◆ TO DO ◆
Establish how many lines in the records below include the word "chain"; respond with that number only.

◆ AVAILABLE RECORDS ◆

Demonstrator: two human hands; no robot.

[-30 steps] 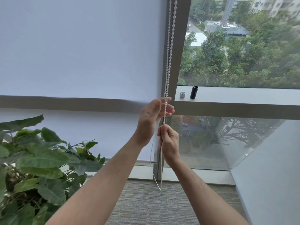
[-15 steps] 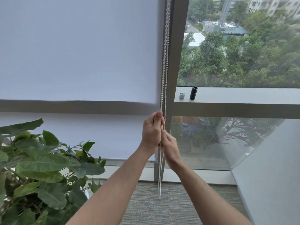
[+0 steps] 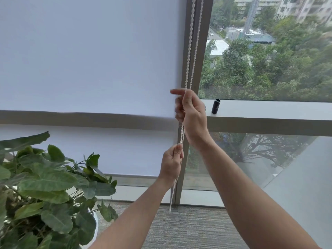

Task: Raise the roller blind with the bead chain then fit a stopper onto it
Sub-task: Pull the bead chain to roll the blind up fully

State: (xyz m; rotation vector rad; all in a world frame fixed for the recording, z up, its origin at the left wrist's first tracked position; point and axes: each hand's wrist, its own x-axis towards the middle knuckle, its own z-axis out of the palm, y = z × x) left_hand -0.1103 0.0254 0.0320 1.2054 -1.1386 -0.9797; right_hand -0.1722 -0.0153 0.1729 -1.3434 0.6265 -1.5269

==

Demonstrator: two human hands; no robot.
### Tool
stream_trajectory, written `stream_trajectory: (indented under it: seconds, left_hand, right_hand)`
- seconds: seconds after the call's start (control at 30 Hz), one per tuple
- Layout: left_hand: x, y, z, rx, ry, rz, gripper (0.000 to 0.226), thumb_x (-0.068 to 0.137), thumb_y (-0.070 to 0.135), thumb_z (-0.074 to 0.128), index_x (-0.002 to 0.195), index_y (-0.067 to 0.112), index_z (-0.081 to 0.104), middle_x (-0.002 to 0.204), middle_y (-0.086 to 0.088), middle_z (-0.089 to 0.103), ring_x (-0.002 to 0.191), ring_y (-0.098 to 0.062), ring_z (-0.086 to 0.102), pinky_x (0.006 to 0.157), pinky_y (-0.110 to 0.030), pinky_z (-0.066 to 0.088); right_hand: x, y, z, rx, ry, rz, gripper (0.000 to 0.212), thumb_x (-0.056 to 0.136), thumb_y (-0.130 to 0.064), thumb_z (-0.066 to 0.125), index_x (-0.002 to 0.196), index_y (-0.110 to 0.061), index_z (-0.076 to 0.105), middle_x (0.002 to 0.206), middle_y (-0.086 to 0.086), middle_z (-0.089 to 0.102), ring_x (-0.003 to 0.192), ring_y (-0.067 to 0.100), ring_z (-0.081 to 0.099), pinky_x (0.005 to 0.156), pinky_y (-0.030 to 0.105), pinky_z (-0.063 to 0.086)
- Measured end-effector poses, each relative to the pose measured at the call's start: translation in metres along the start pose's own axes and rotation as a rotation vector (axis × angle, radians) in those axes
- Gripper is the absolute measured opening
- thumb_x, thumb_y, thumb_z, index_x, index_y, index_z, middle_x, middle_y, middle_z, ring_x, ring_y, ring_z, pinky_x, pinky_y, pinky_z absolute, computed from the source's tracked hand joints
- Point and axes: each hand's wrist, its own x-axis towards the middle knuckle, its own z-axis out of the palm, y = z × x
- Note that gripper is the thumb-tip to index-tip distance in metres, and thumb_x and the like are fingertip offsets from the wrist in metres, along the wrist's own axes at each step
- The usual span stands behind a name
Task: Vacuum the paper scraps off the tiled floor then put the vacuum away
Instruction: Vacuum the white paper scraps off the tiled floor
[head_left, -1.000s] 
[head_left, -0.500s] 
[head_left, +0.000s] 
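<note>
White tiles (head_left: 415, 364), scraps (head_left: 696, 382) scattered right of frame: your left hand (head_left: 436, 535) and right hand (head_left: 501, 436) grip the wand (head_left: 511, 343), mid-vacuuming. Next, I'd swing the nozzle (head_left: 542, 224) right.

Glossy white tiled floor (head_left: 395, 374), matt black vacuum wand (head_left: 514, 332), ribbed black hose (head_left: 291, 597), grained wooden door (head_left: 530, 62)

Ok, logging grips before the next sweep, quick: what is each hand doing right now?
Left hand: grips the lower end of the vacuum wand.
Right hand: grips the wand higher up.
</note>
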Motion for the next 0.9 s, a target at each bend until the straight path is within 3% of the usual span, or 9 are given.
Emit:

◆ ANSWER TO THIS EXERCISE ◆
2